Around the world with a Rosary

Alicia Ambrosio

January 26, 2012
Fr. James Phalan, CSC is the director of Family Rosary International, one of the many ministries of the Holy Cross order. His ministry takes him around the world visiting Catholic communities of all shapes, sizes, and demographics. This past week he was in the Philippines and wrote this piece for the Family Rosary blog "World at Prayer."
“The Filipinos’ faith has been tested by many crosses and trials in a way that seems to strengthen them and their devotion to Mary such that even their overseas workers are first rate evangelizers!  They know the cross of hope!”  (Fr. Roque D’Costa CSC)
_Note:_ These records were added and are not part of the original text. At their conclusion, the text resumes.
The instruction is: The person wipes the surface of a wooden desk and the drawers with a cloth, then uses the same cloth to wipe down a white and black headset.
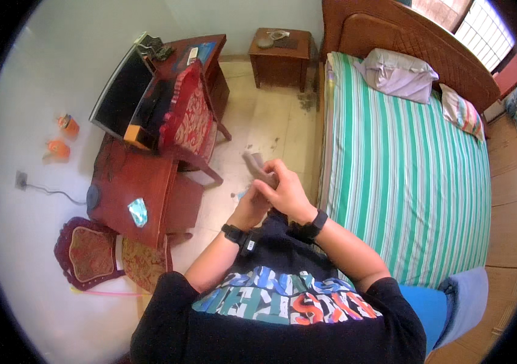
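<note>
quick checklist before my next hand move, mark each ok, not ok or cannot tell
1. Right grip closed on the grey-brown object: ok.
2. Left grip also holding it: cannot tell, partly hidden.
3. Object sharp enough to identify: not ok, blurred.
4. Object apart from the red chair by the monitor: ok.
5. Floor free of marks: not ok, dark spots show.

Bright window (484,31) at upper right, soft even light indoors, blur on the greyish object (258,168), black fisheye rim.
</note>
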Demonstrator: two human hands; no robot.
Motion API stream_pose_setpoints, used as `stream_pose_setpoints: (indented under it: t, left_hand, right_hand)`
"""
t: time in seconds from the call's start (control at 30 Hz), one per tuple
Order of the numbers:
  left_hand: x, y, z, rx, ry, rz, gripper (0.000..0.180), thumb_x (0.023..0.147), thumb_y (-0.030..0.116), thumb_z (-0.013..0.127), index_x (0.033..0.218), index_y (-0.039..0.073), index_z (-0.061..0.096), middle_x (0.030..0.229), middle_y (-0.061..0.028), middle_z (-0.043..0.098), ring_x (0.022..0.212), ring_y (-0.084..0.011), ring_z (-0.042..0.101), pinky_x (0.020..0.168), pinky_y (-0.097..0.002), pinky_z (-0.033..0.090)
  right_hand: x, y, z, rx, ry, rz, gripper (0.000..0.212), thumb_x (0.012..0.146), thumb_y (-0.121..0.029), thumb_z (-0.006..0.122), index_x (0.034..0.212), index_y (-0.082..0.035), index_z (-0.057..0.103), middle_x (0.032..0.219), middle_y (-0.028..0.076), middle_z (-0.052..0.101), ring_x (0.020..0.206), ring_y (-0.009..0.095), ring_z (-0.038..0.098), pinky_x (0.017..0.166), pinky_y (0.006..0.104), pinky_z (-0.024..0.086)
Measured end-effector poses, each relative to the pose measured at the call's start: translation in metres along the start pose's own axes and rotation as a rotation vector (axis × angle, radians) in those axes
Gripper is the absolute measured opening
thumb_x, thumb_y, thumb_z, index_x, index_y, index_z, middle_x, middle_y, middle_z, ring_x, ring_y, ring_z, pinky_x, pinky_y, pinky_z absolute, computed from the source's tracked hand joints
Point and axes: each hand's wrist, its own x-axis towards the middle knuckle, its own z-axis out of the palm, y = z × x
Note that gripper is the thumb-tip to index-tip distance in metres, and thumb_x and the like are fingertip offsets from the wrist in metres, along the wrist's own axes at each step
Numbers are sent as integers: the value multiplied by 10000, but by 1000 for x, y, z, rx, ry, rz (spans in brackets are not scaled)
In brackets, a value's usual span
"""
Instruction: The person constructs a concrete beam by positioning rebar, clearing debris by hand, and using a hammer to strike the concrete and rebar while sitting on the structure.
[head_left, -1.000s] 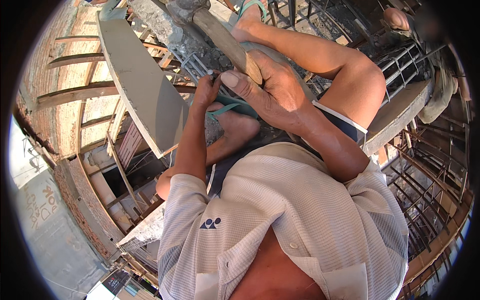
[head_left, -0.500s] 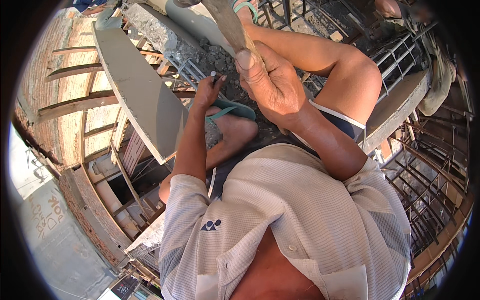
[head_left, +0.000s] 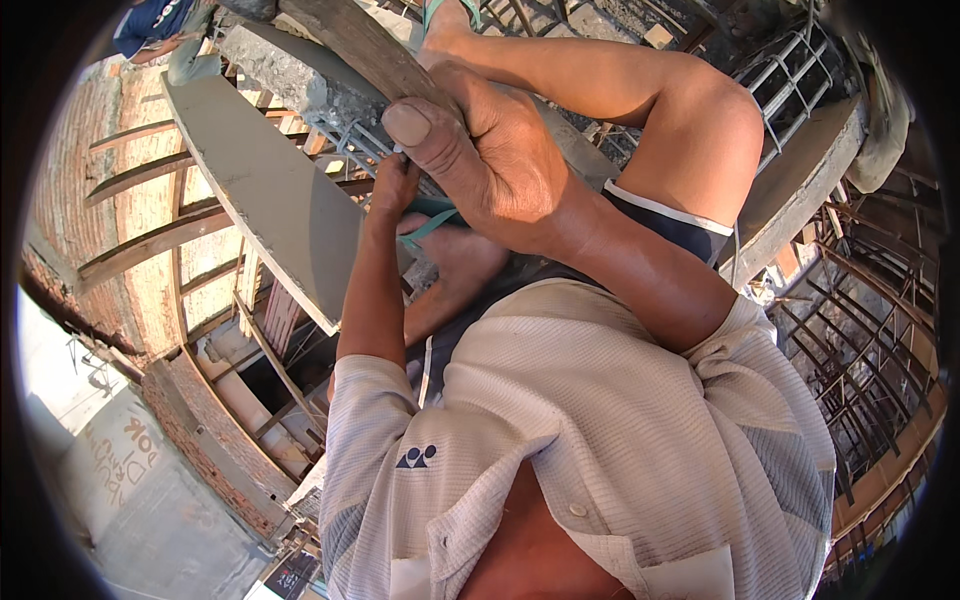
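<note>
My right hand [head_left: 500, 165] is wrapped round the wooden handle [head_left: 365, 50] of a hammer, raised close to the view. The hammer's dark head [head_left: 250, 8] is cut off by the upper edge. Lower and farther away, my left hand [head_left: 394, 185] is closed on a chisel, of which only the pale struck end [head_left: 399, 150] shows beside my right thumb. The chisel's lower part is hidden. Beneath the left hand are rebar [head_left: 350, 140] and my foot in a green flip-flop [head_left: 430, 212].
A grey concrete slab edge [head_left: 250, 170] stands at my left, over timber framing [head_left: 150, 245]. Broken concrete [head_left: 280, 75] lies ahead. Tied rebar [head_left: 795, 90] and a concrete ledge [head_left: 800, 190] are at my right. Another person [head_left: 165, 25] is at the far left.
My right hand and the hammer have swung left and nearer the view, with the handle tilted farther left. My left hand with the chisel has shifted slightly left and is now partly covered.
</note>
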Motion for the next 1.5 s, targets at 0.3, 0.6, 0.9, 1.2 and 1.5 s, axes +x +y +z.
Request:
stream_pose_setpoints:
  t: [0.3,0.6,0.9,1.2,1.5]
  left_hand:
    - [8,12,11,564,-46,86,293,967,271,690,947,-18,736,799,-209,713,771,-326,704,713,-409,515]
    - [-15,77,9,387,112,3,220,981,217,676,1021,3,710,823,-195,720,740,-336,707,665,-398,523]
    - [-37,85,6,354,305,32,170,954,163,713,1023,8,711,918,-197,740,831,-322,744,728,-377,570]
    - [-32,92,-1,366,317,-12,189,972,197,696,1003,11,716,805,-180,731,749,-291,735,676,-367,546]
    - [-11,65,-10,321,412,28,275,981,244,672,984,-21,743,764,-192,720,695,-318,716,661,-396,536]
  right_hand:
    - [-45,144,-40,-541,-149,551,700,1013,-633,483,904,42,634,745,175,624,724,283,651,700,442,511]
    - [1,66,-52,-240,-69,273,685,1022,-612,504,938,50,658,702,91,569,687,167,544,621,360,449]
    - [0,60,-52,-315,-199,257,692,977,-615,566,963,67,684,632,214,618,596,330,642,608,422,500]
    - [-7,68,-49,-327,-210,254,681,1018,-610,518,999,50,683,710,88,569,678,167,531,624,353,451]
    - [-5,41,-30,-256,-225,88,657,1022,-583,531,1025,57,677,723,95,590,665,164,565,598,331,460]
In the last century more than twice as many natural disasters occurred in the Philippines than anywhere else in the world!  With typhoons, earthquakes, volcanic eruptions and floods, catastrophes accumulate yearly in the archipelago of 7,000 islands.  After the eruption of Mount Pinatubo, masked homeless people tried to keep the fine lahar dust from contaminating their lungs.  One Church looked rather normal at first but was literally half full of the volcanic dust, which had hardened into what looked like a new cement floor.  The Filipinos had dug down and raised up the altar with its reredos and provided new pews.  The window in the choir loft was converted to a door and the Filipinos continued to pray as always, except now they were in the upper half of the original Church.  What faith, strengthened by the cross!  What resilience!
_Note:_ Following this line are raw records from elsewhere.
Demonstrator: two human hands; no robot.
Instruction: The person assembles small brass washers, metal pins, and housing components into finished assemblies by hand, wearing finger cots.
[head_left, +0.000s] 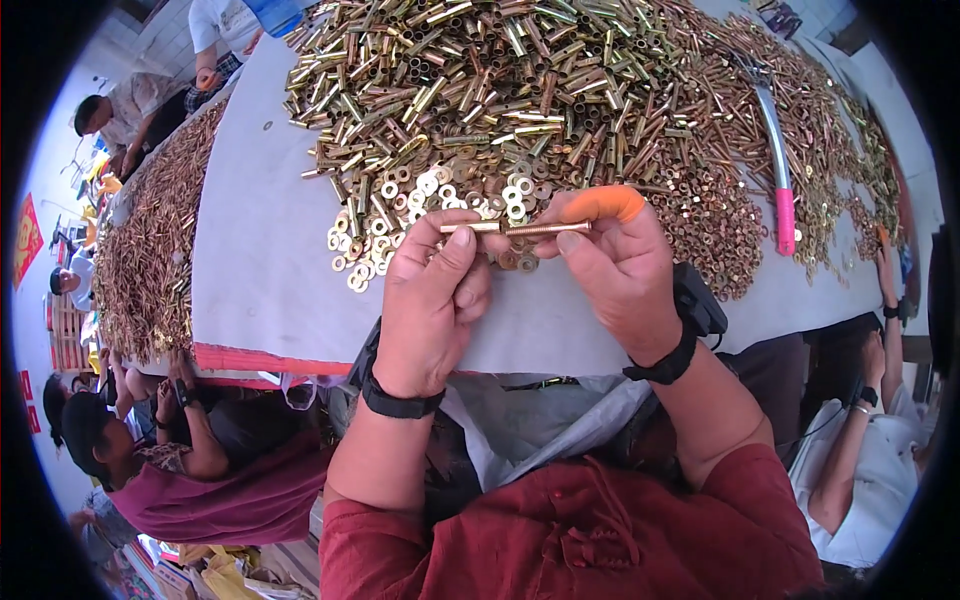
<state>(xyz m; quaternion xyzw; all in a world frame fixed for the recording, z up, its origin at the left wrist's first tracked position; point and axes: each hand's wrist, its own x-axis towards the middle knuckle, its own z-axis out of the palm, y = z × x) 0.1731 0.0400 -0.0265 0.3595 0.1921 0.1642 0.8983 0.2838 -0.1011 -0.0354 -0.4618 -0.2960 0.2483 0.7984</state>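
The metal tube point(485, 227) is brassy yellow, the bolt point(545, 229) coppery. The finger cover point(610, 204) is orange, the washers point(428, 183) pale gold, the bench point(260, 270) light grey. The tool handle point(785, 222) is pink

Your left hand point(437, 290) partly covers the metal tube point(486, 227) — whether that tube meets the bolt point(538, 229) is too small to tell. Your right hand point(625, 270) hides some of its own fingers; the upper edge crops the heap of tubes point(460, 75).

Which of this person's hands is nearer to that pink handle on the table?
Right: the right hand, pinching a bolt, is left of the pink handle, apart from it; the left hand is farther left.
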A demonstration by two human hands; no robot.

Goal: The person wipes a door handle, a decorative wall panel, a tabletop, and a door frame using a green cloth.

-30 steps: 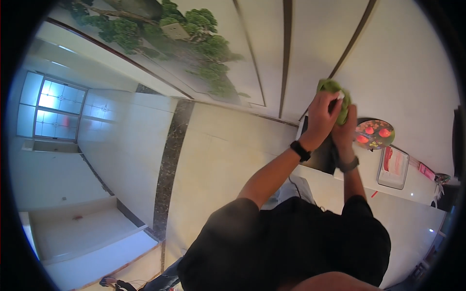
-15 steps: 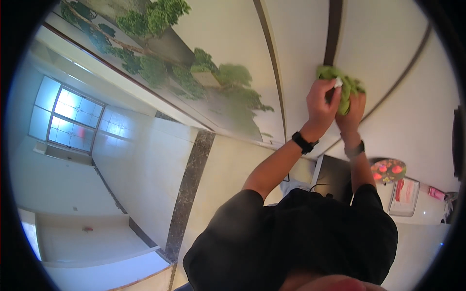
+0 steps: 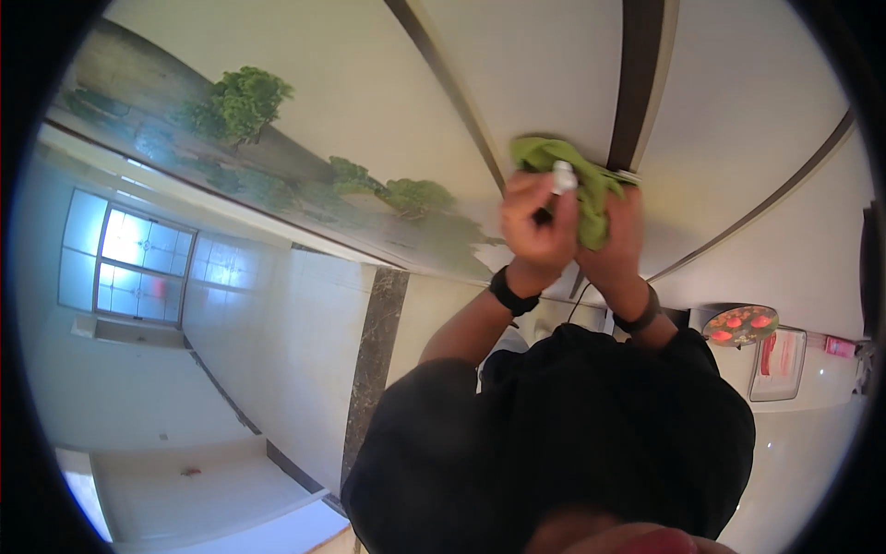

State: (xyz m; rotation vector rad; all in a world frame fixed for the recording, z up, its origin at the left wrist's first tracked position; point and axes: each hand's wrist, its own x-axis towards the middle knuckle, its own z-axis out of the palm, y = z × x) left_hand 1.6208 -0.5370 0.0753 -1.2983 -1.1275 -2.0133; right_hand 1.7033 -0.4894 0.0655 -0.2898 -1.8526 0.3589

Holy Cross men and women had survived imprisonment all during World War II there, relying on their prayer life to see them through the crisis.  This was a people in love with Our Lady.  It seemed that with every new calamity, the Filipinos renewed their confidence in “Mama Mary” and their complete dependence upon God.  They came to love the “Rosary priest,” Father Patrick Peyton, and encouraged him to hold Rosary rallies for families attended by millions and to deepen their faith and devotion through media.  Today Family Rosary Crusade units are common in Filipino parishes.  Essentially Rosary prayer groups, they also reach out in service to the needy, motivated by their prayer and encouraged by Family Rosary television programs.
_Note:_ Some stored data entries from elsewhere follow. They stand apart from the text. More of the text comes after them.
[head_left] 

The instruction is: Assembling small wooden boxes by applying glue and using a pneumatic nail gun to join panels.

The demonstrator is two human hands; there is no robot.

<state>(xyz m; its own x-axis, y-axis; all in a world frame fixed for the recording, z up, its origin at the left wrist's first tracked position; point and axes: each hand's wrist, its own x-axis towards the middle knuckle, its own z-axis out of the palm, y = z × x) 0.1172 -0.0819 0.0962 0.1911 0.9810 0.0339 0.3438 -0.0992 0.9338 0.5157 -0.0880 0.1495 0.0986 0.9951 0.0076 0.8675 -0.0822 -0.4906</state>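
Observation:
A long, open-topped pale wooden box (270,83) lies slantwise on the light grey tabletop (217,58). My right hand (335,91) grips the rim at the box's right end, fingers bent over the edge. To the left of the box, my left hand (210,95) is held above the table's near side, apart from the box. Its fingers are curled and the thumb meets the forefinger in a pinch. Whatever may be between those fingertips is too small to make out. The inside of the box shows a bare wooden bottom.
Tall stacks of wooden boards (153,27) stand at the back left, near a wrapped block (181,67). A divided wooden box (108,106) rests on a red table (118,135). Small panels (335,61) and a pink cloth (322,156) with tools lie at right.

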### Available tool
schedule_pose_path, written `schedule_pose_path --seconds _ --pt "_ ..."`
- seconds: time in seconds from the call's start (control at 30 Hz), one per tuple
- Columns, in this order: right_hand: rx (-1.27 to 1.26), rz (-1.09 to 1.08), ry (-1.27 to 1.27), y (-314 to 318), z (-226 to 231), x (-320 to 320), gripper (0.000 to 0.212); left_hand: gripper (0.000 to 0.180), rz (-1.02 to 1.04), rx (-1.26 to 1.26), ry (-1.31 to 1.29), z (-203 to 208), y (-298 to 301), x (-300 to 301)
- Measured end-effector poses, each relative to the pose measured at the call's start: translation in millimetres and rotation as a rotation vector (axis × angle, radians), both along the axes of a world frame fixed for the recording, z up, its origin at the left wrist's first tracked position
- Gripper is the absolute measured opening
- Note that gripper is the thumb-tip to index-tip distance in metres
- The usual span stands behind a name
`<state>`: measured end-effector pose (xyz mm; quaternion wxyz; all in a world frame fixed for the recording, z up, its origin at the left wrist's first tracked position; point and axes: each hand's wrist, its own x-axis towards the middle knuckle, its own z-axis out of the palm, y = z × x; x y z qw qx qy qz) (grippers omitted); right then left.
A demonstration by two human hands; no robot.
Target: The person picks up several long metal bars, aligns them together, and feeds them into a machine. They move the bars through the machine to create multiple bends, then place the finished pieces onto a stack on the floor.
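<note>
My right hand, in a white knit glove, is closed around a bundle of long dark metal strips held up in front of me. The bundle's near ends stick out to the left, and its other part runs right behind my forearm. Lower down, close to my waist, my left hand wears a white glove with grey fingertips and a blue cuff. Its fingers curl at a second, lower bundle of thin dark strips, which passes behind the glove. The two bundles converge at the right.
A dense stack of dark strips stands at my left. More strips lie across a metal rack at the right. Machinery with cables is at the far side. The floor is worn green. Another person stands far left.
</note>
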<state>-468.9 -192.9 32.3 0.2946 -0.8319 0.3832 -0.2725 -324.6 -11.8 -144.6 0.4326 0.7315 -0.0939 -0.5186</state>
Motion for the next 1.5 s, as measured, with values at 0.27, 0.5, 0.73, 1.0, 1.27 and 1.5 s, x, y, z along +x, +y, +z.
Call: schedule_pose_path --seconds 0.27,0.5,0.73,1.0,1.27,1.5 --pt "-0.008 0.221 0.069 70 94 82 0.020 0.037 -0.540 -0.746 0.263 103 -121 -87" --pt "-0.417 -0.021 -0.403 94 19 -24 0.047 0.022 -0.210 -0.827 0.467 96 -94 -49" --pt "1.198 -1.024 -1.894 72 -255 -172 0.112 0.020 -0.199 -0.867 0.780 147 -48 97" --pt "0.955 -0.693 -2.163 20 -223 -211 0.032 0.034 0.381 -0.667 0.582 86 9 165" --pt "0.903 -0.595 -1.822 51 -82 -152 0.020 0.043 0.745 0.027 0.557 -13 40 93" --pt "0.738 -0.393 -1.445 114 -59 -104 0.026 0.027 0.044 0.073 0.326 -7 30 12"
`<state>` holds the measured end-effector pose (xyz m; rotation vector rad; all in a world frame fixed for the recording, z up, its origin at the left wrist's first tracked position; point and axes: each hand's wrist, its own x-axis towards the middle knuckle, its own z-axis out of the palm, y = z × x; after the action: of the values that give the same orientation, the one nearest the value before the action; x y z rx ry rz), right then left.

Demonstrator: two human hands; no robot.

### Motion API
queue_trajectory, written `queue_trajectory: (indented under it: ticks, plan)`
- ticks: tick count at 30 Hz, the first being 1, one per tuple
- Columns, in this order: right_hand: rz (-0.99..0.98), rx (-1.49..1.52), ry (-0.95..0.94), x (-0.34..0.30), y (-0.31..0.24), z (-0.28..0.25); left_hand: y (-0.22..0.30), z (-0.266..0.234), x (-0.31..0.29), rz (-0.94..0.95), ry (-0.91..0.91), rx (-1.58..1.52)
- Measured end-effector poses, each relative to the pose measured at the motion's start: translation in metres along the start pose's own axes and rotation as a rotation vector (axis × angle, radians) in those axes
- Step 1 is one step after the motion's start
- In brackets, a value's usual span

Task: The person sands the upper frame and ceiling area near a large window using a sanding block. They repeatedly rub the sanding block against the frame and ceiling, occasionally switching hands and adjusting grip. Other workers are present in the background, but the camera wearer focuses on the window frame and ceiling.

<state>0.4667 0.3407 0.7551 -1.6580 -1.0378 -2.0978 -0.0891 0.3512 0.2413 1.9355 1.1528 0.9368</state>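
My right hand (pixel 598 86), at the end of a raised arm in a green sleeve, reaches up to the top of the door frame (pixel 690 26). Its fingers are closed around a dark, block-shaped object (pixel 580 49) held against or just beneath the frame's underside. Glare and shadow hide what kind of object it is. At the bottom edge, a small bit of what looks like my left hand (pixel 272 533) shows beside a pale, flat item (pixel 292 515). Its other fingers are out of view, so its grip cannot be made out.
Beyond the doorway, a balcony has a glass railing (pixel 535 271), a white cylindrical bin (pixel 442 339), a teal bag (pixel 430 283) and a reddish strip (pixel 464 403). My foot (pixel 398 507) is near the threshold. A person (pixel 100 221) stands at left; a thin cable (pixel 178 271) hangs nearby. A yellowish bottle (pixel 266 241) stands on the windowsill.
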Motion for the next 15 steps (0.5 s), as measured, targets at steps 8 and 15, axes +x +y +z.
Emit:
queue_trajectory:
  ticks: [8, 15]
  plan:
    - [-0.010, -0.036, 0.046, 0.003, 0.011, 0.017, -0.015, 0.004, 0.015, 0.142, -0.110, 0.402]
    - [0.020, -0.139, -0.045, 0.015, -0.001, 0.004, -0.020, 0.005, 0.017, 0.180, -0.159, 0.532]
Holy Cross men and women are in Manila for training at pastoral institutes, and to earn higher degrees at its excellent Catholic universities.  The first religious house for Holy Cross members was recently established in the hopes of consolidating the Holy Cross charism throughout the country.  A Marian prayerful devotion that leads to action on behalf of justice is at its core.  “The cross, our only hope” is a theme lived out prayerfully in the Philippines.